Apres une première rencontre visant à établir un consensus entre les actionnaires, le ministre de la Communication et des Médias a récemment convoqué une réunion urgente pour discuter de la situation de la radio panafricaine, dont la Libye est l’actionnaire majoritaire avec 52% des parts du capital. Une délégation libyenne est attendue au Gabon dans ce contexte. L’objectif de cette rencontre est clair : l’État gabonais souhaite reprendre le contrôle total de la station de Libreville, dont les travaux sont désormais achevés et la reprise des programmes prévue pour août prochain.
Bien que la Libye détienne 52 % des parts d’Africa N°1 depuis l’an 2000, l’État gabonais, engagé dans un processus de restructuration et de relance de la radio panafricaine, envisage de modifier cette dynamique. Libreville aspire à s’approprier entièrement le contrôle du Tam-tam de l’Afrique, ce qui justifie les démarches récentes entreprises par le ministre Germain Biahodjow,. Ce dernier a d’abord rencontré les actionnaires pour parvenir à un consensus, avant d’organiser une réunion urgente sur la gestion d’Africa N°1, actuellement sous le contrôle de la Libya African Portfolio (LAP), le bras financier de l’État libyen dans le secteur des médias et de l’édition.
Les changements récents dans la gestion de la radio, dont la réfection du siège de Libreville, soulignent les ambitions du Gabon de redéfinir son rôle au sein de cette institution.
Face au déclin de la radio, la partie libyenne semble absente, tandis que le Gabon a décidé de prendre les choses. L’objectif de cette réunion est de faire le point sur l’avancement du dossier et de peaufiner la stratégie gabonaise avant d’entamer les discussions avec la partie libyenne. Germain Biahodjow a souligné lors de la rencontre que « nous sommes à un tournant décisif, car la partie libyenne sera bientôt reçue pour envisager une recomposition du capital de cette entreprise en difficulté ».

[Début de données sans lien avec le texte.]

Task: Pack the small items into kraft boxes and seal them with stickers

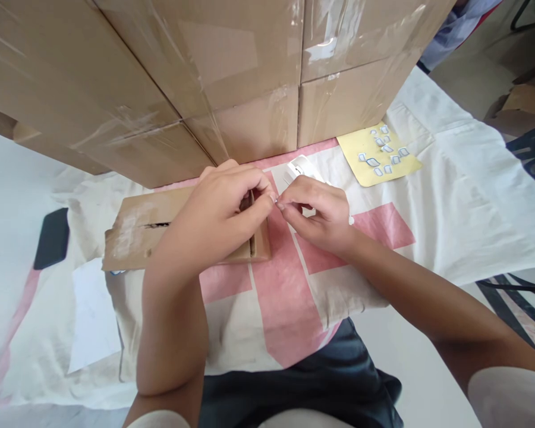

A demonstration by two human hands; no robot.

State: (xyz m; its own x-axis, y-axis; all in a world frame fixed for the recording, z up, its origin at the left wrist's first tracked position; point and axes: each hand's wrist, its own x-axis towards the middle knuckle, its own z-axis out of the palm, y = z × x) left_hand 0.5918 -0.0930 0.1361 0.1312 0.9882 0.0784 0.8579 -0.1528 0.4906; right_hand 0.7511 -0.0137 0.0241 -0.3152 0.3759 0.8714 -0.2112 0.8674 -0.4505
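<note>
My left hand [238, 199] and my right hand [316, 211] meet fingertip to fingertip over the cloth, both closed in a pinch. Something tiny and pale sits between the fingertips, too small to name. Under my left hand lies a flat cardboard box [131, 238] with a slit in its top. Just behind my right hand is a small white plastic piece [301, 166], partly hidden by the fingers. A yellow sheet [361, 173] bearing several small pale pieces with dark outlines lies farther back on the right.
Large taped cardboard boxes [245, 53] form a wall behind the cloth [236, 345]. On the left lie a black phone [52, 238] and a white paper [93, 321]. Part of another person's clothing [455, 32] shows at the upper right.
</note>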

Le Gabon envisage ainsi une nouvelle structuration du capital d’Africa N°1, une étape cruciale pour relancer efficacement la station. Cette recomposition vise à établir un modèle économique solide et une gouvernance durable, garantissant la pérennité d’une entreprise actuellement en proie à des difficultés. Germain Biahodjow a précisé que le Gabon, « sous l’impulsion du président Brice Clotaire Oligui Nguema, s’engage à reprendre le contrôle d’Africa N°1 ».
La renaissance du « tam-tam de l’Afrique » est envisagée d’ici août prochain, mais elle reste conditionnée par des détails importants à régler. Cette initiative témoigne de la volonté du Gabon de revitaliser le paysage médiatique africain et de redonner vie à une station emblématique, tout en s’assurant que les bases de cette relance soient solides et durables pour l’avenir de la station.